• INSTRUCTIONS FOR THE TASK
An exact copy of the listing is what is needed; please output it in full.
____
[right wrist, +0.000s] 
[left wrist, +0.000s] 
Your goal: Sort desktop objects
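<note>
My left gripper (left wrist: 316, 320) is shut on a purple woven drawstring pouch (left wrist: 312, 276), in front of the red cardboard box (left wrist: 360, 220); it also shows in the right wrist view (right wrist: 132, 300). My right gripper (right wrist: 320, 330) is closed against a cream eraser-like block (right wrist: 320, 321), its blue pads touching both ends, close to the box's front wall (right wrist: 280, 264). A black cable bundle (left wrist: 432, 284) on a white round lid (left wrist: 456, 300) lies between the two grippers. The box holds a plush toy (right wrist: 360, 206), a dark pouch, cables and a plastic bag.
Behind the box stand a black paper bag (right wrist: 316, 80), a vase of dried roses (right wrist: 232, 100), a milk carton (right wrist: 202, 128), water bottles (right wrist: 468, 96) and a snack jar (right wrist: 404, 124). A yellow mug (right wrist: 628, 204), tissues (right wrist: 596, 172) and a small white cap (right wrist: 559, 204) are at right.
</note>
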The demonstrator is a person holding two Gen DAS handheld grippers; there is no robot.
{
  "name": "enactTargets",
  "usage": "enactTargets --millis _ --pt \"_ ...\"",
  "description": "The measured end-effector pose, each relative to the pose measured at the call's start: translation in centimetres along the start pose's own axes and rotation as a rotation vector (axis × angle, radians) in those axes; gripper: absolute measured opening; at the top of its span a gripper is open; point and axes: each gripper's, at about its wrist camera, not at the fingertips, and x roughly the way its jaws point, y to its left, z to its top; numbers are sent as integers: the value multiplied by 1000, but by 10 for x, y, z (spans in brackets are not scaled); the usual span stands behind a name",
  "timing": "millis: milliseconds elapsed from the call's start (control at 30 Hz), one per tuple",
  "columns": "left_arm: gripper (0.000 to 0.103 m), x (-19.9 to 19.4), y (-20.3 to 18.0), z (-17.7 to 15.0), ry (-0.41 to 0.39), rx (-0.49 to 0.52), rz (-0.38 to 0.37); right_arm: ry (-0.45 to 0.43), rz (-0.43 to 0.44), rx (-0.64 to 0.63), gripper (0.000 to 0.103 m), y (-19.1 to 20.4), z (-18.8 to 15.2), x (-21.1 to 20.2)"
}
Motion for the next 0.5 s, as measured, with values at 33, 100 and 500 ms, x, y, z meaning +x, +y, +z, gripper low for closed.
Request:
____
• OUTPUT FOR THIS EXERCISE
[right wrist, +0.000s] 
[left wrist, +0.000s] 
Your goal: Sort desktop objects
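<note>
My left gripper (left wrist: 316, 320) is shut on a purple woven drawstring pouch (left wrist: 312, 276), in front of the red cardboard box (left wrist: 360, 220); it also shows in the right wrist view (right wrist: 132, 300). My right gripper (right wrist: 320, 330) is closed against a cream eraser-like block (right wrist: 320, 321), its blue pads touching both ends, close to the box's front wall (right wrist: 280, 264). A black cable bundle (left wrist: 432, 284) on a white round lid (left wrist: 456, 300) lies between the two grippers. The box holds a plush toy (right wrist: 360, 206), a dark pouch, cables and a plastic bag.
Behind the box stand a black paper bag (right wrist: 316, 80), a vase of dried roses (right wrist: 232, 100), a milk carton (right wrist: 202, 128), water bottles (right wrist: 468, 96) and a snack jar (right wrist: 404, 124). A yellow mug (right wrist: 628, 204), tissues (right wrist: 596, 172) and a small white cap (right wrist: 559, 204) are at right.
</note>
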The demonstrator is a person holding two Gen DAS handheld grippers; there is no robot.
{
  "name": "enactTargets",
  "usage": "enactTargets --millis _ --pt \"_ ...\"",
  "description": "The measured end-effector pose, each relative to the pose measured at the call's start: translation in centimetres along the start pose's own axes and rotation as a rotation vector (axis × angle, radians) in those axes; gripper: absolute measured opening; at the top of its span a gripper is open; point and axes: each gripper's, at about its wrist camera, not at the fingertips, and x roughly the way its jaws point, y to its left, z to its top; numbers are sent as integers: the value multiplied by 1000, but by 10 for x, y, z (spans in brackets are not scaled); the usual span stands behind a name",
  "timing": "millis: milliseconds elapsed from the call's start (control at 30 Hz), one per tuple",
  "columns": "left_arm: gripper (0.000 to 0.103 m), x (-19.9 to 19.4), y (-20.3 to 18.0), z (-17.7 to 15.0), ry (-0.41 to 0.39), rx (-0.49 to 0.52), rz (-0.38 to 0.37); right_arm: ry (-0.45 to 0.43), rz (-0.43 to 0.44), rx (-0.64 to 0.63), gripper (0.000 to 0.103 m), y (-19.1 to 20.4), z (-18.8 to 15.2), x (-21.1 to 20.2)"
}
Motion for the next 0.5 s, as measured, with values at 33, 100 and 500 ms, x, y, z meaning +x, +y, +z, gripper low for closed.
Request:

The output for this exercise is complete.